EDITORIAL

Dineros malhabidos siempre dejan rastro

Tarde o temprano se descubre la huella de los recursos provenientes de actividades ilícitas como el narcotráfico, las extorsiones, el contrabando o la vulgar corrupción de malos servidores públicos que en realidad solo sirven a su desbocada ambición. En un mundo interconectado, con un sistema financiero actualizado en tiempo real, las alertas de transacciones sospechosas saltan tarde o temprano. Las instituciones bancarias serias tienen el compromiso nacional e internacional de colaborar con el combate de estructuras delictivas que intentan disfrazar, fragmentar, trasladar o subrogar capitales.

Es llamativo que en el último año de gobierno se haya disparado un 100% la cantidad de alertas emitidas por la Intendencia de Verificación Especial (IVE) del Banco de Guatemala, una entidad creada en 2011 precisamente ante el aumento de los intentos por insertar dinero sucio en el sistema bancario. En 2022 se denunciaron transacciones por un monto de Q3 mil 906 millones, pero en 2023 el total alcanzó los Q7 mil 802 millones, lo cual ya despierta ojeriza acerca del origen y destino de tan voluminosas cantidades de dinero.

La temporalidad no necesariamente quiere decir que todo se pueda atribuir a actos de corrupción en la administración pública, pero en año electoral se mueven muchos fondos e intereses; a nivel de municipalidades y contratos de obra también se movieron muchos contratos de obras con frecuentes dedicatorias a determinadas empresas allegadas, pero con poca o ninguna fiscalización, sobre todo a escala de distritos. Es tarea del Ministerio Público seguir esas alertas, sobre todo en áreas de alta actividad de bandas de trasiego de drogas.

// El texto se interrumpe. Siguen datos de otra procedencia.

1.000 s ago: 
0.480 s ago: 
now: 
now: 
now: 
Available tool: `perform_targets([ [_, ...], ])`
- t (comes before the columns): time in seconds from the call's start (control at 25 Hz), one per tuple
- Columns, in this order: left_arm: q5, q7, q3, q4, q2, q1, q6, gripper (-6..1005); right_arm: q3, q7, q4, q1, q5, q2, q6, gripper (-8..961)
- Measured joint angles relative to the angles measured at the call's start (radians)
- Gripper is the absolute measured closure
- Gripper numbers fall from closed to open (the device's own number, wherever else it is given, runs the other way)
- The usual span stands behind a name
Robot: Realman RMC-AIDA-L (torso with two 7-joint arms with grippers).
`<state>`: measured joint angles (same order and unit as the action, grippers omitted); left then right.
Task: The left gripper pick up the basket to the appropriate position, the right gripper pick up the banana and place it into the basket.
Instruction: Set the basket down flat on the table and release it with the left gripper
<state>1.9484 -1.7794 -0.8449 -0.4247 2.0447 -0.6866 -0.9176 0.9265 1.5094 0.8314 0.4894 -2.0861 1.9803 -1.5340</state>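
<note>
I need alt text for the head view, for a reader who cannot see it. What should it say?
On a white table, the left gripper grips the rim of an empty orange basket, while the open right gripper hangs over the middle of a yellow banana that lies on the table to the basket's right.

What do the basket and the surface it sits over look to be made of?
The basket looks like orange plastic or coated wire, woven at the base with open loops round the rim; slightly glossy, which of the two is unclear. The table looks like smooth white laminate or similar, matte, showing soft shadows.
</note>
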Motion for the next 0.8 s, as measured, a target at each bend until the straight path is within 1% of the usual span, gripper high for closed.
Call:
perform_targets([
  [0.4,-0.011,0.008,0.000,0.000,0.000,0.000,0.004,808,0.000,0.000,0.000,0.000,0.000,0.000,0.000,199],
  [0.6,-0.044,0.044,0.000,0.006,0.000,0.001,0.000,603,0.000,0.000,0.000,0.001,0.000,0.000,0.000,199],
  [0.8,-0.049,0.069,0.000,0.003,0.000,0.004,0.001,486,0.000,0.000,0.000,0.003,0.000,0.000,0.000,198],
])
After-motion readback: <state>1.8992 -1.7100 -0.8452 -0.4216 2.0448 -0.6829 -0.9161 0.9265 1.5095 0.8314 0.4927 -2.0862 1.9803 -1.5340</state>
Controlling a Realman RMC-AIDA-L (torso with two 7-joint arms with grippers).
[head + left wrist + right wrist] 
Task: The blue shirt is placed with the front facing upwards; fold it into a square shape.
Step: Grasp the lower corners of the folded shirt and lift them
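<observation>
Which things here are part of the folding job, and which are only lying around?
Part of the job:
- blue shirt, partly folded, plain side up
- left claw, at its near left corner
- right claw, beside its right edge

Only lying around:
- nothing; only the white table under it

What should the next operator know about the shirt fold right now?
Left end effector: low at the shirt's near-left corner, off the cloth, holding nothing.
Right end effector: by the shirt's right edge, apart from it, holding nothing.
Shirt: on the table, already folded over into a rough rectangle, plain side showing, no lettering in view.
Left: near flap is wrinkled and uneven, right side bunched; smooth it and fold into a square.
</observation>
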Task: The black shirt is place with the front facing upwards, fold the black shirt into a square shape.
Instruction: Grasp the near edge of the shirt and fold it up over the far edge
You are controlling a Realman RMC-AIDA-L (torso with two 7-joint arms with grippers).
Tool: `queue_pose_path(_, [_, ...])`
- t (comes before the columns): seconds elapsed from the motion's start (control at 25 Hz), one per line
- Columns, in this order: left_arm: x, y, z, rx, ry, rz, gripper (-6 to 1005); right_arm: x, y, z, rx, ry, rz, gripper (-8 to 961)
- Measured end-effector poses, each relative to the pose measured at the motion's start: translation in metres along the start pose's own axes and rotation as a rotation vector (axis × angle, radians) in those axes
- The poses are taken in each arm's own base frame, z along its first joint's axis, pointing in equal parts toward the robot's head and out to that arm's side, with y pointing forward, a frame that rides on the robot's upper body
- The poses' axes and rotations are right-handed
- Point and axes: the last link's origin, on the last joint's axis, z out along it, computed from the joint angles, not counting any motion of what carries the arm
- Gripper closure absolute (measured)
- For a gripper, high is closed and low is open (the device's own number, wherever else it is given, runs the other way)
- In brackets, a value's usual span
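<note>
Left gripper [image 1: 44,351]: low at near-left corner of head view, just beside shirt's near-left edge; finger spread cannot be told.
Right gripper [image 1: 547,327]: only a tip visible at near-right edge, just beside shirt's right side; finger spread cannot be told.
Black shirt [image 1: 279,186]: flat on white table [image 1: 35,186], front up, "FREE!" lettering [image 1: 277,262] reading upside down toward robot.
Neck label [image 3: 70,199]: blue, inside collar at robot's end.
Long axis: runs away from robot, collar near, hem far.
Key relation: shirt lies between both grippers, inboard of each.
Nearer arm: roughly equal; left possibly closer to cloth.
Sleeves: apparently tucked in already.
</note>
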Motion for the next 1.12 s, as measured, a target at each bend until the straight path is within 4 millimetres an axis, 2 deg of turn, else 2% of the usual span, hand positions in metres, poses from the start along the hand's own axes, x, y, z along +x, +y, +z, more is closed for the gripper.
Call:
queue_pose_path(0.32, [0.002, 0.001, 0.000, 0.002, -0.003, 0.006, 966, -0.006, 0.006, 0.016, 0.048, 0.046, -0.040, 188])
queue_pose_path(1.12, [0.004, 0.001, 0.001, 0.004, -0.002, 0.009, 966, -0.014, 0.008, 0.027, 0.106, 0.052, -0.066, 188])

La alta cifra de alertas también puede tener su origen en ciertos patrones de envío de efectivo en áreas fronterizas del país. En municipios como Esquipulas es común encontrar agencias bancarias con largas filas de personas extranjeras, quienes cobran supuestas remesas personales a cambio de una pequeña fracción. La mayor parte de esos envíos son entregados en efectivo a tramitadores o encargados de trata de personas que incluso rentan hoteles y pensiones enteros. Esto también ocurre en otros municipios limítrofes, pero a la fecha no se sabe de una pesquisa a gran escala para comprobar el origen y la legalidad de tal práctica de fragmentación.

Las alertas de la IVE también sirven para detectar súbitos aumentos de capital o voluminosas adquisiciones de propiedades inmuebles, vehículos y otros artículos suntuarios. Cada ciudadano tiene un perfil socioeconómico claramente marcado a través de una secuencia de transacciones. Con más de dos décadas de existir el sistema de alertas bancarias, se trata de un referente confiable, al menos para inquirir en aquellos casos de repentina riqueza.

El sistema bancario internacional también tiene la obligación de reportar transacciones ilícitas, sobre todo por requerimiento de Estados Unidos. Ese es precisamente el gran peso de sanciones como la designación por Ley Magnitsky, que representa un embargo total de fondos depositados en entidades relacionadas con el sistema financiero estadounidense. Toda persona que mueva capitales fruto de ilícitos está en constante temor de ser detectada por estas vías de monitoreo institucional. Ello las conduce a incurrir en prácticas de testaferrato, las cuales a su vez también pueden encender alertas. Ya existen precedentes de cómo la ruta del dinero puede llevar a la cárcel.